The kappa tool is used to evaluate measurement systems that place items in categories, such as pass/fail. Below you’ll learn how to use them for your own projects.
Under measurement systems analysis, we have different tools for different occasions. So let’s take a look at what we’ve got here. In measurement systems analysis, we’ve got gauge R&R and we’ve got inter class correlation coefficient, which are well-suited to data that are collected from things like voltmeters, or scales, or rulers, or digital calipers.
We’ve also got the Kappa Tool. The Kappa Tool is what you use if you want to know if you can reliably put things back in the same category. A really good example of that is warranty returns. Most companies will look at their warranty returns and make a Pareto chart of them and we’ll assign engineering resources to fix the problems that are found. Well, if those problem categorizations are being generated by a random number generator, then you can very easily mis-allocate your problem-solving resource.
So let’s go to Kappa and take a look at that. So we’re going to have some samples and ordinarily, we’d like a dozen or so but this is just a little teaching example. So I’m going to have five samples and you’ll see that the grid that immediately expands for 5 samples. Let’s just leave this at four judges for right now and let’s put things in low, let’s say four categories. Now, these categories have to be mutually exclusive, so I can put red and I can put blue, and I can put yellow, and I can put white, and then I have my judges independently, without any consulting, put things into the category. So I’ve got five samples and let’s just say that all four judges agree that the first one is red. Then let’s say that all four judges agree that the second one is blue and let’s say that they split here. Two say yellow, two say white. Let’s say that this for some reason is four and one, and then this one all four will agree again and then all we have to do is click calculate.

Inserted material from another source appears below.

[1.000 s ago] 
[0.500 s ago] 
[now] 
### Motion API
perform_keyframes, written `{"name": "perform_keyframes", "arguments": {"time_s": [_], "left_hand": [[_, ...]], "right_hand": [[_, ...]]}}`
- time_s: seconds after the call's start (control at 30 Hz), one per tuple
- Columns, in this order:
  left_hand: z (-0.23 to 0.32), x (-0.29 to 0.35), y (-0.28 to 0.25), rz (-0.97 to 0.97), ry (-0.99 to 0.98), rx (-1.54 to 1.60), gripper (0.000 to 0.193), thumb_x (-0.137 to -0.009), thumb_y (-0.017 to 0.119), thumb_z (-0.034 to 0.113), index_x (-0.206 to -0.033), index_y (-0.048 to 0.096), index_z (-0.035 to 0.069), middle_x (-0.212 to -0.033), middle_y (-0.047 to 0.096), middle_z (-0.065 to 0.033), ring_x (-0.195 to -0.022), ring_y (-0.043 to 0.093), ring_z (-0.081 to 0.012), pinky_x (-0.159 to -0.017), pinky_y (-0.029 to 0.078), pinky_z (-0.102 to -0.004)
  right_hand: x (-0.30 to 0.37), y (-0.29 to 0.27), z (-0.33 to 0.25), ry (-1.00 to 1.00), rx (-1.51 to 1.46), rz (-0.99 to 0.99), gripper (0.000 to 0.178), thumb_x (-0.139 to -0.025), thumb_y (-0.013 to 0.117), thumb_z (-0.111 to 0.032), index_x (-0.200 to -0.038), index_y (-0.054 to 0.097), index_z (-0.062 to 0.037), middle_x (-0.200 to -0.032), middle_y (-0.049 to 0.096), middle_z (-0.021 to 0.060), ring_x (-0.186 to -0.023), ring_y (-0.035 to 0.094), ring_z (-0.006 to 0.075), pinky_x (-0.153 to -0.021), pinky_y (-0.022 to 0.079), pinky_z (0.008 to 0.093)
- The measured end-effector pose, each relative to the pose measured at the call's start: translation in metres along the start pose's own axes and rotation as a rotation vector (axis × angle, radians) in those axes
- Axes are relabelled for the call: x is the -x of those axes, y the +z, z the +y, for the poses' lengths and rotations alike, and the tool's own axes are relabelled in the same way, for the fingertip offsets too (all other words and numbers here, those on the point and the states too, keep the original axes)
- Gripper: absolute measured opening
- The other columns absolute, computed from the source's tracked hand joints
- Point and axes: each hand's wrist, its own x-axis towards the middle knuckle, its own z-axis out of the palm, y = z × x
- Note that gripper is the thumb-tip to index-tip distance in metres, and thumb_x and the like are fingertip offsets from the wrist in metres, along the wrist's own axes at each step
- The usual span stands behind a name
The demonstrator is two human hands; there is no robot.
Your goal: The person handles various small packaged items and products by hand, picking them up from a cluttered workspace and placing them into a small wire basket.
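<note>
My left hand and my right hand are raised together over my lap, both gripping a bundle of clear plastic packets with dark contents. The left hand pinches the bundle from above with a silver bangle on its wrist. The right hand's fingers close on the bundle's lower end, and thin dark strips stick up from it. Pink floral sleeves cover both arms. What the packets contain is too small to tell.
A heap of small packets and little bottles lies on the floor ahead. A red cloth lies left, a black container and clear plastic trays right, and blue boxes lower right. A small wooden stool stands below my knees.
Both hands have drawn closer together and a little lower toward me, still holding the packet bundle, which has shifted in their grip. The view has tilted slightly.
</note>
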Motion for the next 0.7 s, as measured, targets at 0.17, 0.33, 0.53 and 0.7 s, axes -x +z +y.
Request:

This tells us that we’ve got not a very good system, but a tolerable system. The rule of thumb is that if your kappa score is .9 or above, you’ve got a system that works reasonably well. Oh, I made a mistake up here. Look at that, I’ve got a one there. My rows have to add across and let’s see if this changes things a lot. Not very much. We’ve got a not-very-good system but maybe tolerable. So our gas gauges up into the yellow. We’d like to see this .9 or above. One means perfect agreement and we don’t have that here. If its point nine or better, then that would usually indicate that the measurement system doesn’t need a lot of improvement. So let’s just make this one and three and see what happens. That does improve it a bit and then if I hit delete here and four here, then we should get perfect agreement and we do. So that’s a very simple, easy-to-use tool, putting things in categories looking at the kappa score.